Specific Circumstances which Facilitate the Positive Results
of Community Mine Awareness Development in Mozambique:
- the quality of the African staff engaged in CMAD, especially the trainers,
and the positive image of GTZ and MineTech in the project area
- the positive image of GTZ and MineTech in the project area
- the condition and co-operation with the national partner, the National
Committee for Demining (CND), and the support of the administration
- the local population’s high motivation for peace, rehabilitation and reconstruction,
and the most favorable political and economic frame-conditions on the national
level
- favorable political and economic frame-conditions on the national level.
The CMAD trainers which are employed by MineTech are highly qualified, well
motivated, and specifically prepared for their job. They are well acquainted
with life in rural areas and with the problems of common people. They know
how to communicate with the local population, and they are flexible enough
to respond to the specific situation in each and every village and in each
and every training course.
The individual profiles of the local trainees differ from case to case. Half
of the trainees are males, half are females. All of the females are unmarried;
some are young and active, under "personal development pressure", open to
communication and eager to attain independence. Some are elderly widows, often
quite traditional, and conservative, with influence among their neighbours
and families. So far all of the female trainees have been illiterate, whereas
the average male trainee has attended school for about three years. The CMAD
trainer teams provided by Mine-Tech know to adapt their CMAD introduction
to every specific situation.
The partner CND is actively participating in the development of the CMAD
concept and its implementation. Representatives of CND on the provincial levels
(of Manica and Sofala) take part in all major planning sessions concerning
the programme.
The cooperation between the CMAD team and the local communities is highly
sensitive. The positive results of this cooperation create a confidence which
provide a sound basis for an even more intensive future cooperation concerning
the rehabilitation and reconstruction of the villages and rural areas. The
CMAD community facilitators are trained and prepared to support local self-help
and community development activities, and they have been eager to do this.
They can also participate in rehabilitation and reconstruction programmes
in their home region.
During its pilot phase, CMAD has concentrated its activities on Cheringoma
District, especially its small capital, Inhaminga. Until now, some 20 villagers
have been trained as CMAD community facilitators. They are well respected
by their local communities, and they conduct CMAD with commitment and zeal.
In November 1998, 13 out of the 20 trainees organised themselves into a group
called Partirde Chringoma.
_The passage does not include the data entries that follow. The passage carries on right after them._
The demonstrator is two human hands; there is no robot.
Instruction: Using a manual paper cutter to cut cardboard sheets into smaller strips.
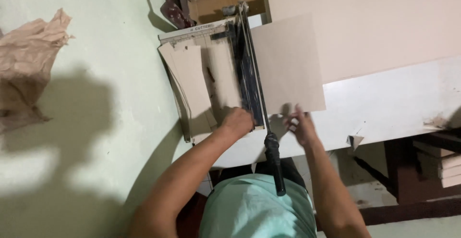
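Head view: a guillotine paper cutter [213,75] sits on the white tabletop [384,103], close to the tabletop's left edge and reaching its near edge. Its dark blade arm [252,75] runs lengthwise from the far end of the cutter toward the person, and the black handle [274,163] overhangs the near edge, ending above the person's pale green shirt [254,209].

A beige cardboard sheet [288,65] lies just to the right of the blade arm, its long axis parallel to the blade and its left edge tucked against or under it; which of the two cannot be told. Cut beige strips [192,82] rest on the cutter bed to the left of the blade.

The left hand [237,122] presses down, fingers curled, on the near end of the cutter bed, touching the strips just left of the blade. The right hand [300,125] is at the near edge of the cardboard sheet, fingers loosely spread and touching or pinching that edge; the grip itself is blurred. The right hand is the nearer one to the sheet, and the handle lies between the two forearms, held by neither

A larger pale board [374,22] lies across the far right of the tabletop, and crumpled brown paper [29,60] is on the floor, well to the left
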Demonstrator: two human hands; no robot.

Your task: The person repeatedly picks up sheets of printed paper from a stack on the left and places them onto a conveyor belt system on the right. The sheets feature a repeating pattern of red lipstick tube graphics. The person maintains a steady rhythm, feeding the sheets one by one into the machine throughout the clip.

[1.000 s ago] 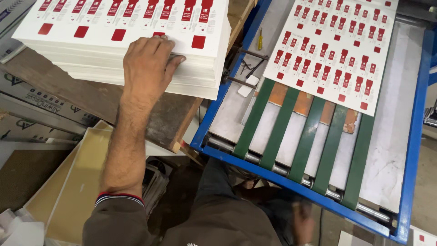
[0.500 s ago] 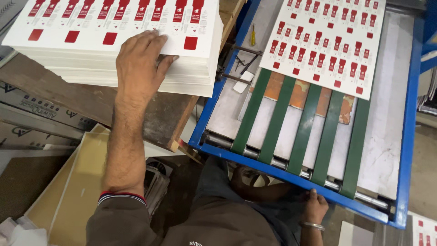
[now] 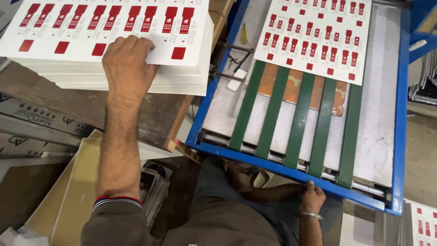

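Seen from my head camera: my left hand (image 3: 127, 61) lies flat, fingers together, pressing on the near edge of the stack of white sheets (image 3: 136, 77) printed with red labels, on a wooden board (image 3: 150, 114). My right hand (image 3: 312, 197) curls its fingers onto the blue feeder frame (image 3: 291, 171) at its near edge. One printed sheet (image 3: 318, 36) lies on the green belts (image 3: 298, 118).

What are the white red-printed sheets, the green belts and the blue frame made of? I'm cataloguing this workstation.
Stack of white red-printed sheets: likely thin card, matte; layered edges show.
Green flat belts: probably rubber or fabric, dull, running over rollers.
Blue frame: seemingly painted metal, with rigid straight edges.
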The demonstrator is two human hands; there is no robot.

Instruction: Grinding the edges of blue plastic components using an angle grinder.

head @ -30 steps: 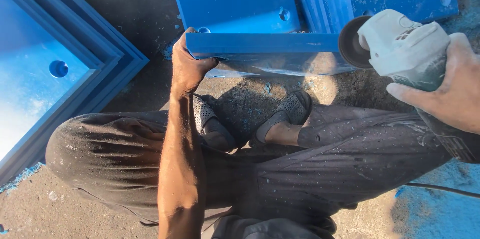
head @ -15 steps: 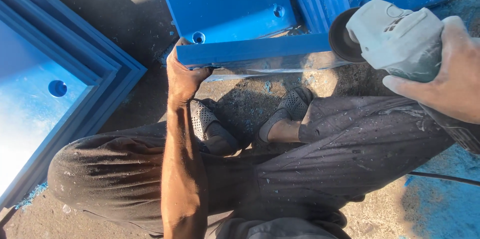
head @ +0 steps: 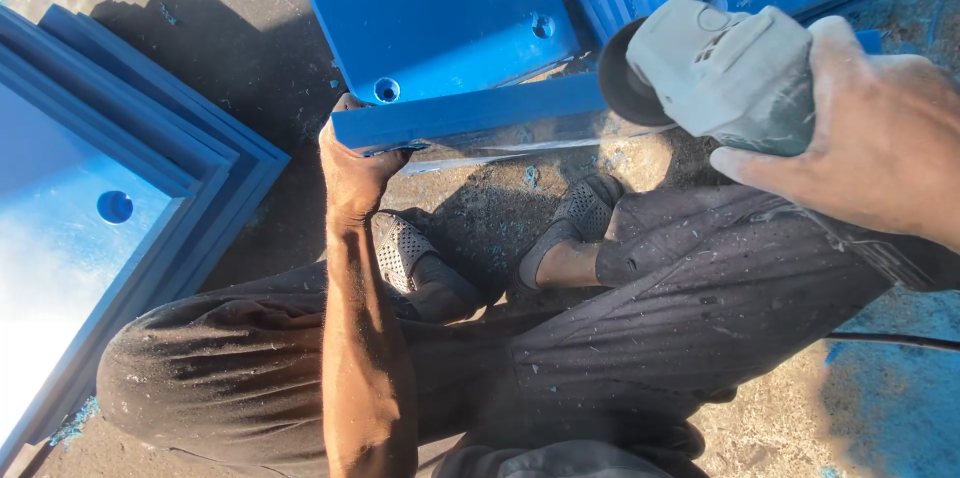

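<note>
- At the far left lies a stack of blue panels (head: pixel 110 188), flat on the ground, stepped edges showing; I count about four layers, and the top one has one round hole.
- The left hand (head: pixel 352 163) is curled shut around the left end of the blue panel (head: pixel 440 18), thumb and fingers wrapped over its near edge. The forearm runs straight up from the bottom of the view, wrist a little bent.
- That panel stands tilted before the person, its near edge facing the camera; two round holes show in its face. More blue panels lie behind it to the right.
- Two feet in grey perforated shoes (head: pixel 400 253) rest on the dusty ground beneath the edge, between knees in dark trousers.
- One grey angle grinder (head: pixel 720 73) sits at the right end of the near edge, its dark disc touching or just beside the panel.
- The right hand (head: pixel 870 138) is closed around the grinder's body from the right, fingers wrapped, knuckles up, arm coming in from the right edge.
</note>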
The phrase loosely translated means to start off,
to share, and to participate. Their aim is to contribute to the reconstruction
of Cheringoma, through self-help community projects. The members of Partir
are well prepared for this job. It should not be a big problem for them to
introduce CMAD to neighbouring villages, just as they have learned it with
their own CMAD trainers. Seven of the members are males, seven are females.
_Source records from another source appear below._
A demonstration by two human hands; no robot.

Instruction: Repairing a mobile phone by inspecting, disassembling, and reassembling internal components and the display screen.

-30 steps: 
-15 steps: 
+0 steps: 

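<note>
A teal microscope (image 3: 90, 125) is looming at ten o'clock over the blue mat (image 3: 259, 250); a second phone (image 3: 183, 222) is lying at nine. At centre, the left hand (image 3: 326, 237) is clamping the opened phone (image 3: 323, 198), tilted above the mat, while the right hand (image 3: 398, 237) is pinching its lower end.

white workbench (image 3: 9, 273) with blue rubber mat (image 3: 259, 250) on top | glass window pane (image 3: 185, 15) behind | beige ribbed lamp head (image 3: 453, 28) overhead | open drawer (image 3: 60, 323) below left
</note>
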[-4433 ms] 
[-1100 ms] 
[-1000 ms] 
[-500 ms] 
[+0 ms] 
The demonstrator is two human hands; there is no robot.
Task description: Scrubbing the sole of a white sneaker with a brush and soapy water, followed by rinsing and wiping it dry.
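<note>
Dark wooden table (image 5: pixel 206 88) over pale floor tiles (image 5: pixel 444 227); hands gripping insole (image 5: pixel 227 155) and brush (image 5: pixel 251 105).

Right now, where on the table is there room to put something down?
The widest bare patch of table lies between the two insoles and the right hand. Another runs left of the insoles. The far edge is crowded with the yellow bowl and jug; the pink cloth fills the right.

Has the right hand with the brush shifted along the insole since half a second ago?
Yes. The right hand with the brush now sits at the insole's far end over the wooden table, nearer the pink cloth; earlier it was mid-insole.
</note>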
This is a higher percentage of female participation, which helps attain a
high acceptance of the group by the entire local population.
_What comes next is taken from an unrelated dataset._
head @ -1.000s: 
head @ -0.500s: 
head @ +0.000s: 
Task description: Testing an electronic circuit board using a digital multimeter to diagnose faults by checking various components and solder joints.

After a fatal mine accident in their village, the population of Santove near
Cheringoma asked its régulo to invite CMAD. He approached some members
of Partir and urgently asked them to establish CMAD in Santove. CMAD was asked
to react quickly and to assist the village and Partir.
The members of "Partir" are very optimistic, and they are developing on plans
to turn the Casa Abandonada in Inhaminga into a Communication and Development
Centre. This Casa Abandonada is the old palace of the Portuguese governor.
The surrounding area is known, all over the country, as the "Place of the
Massacres". It has been the site of several mass executions and violent deaths.
"Partir" is now proposing that Casa Abandonada become focal point for reconstruction
and development through self-help and community development.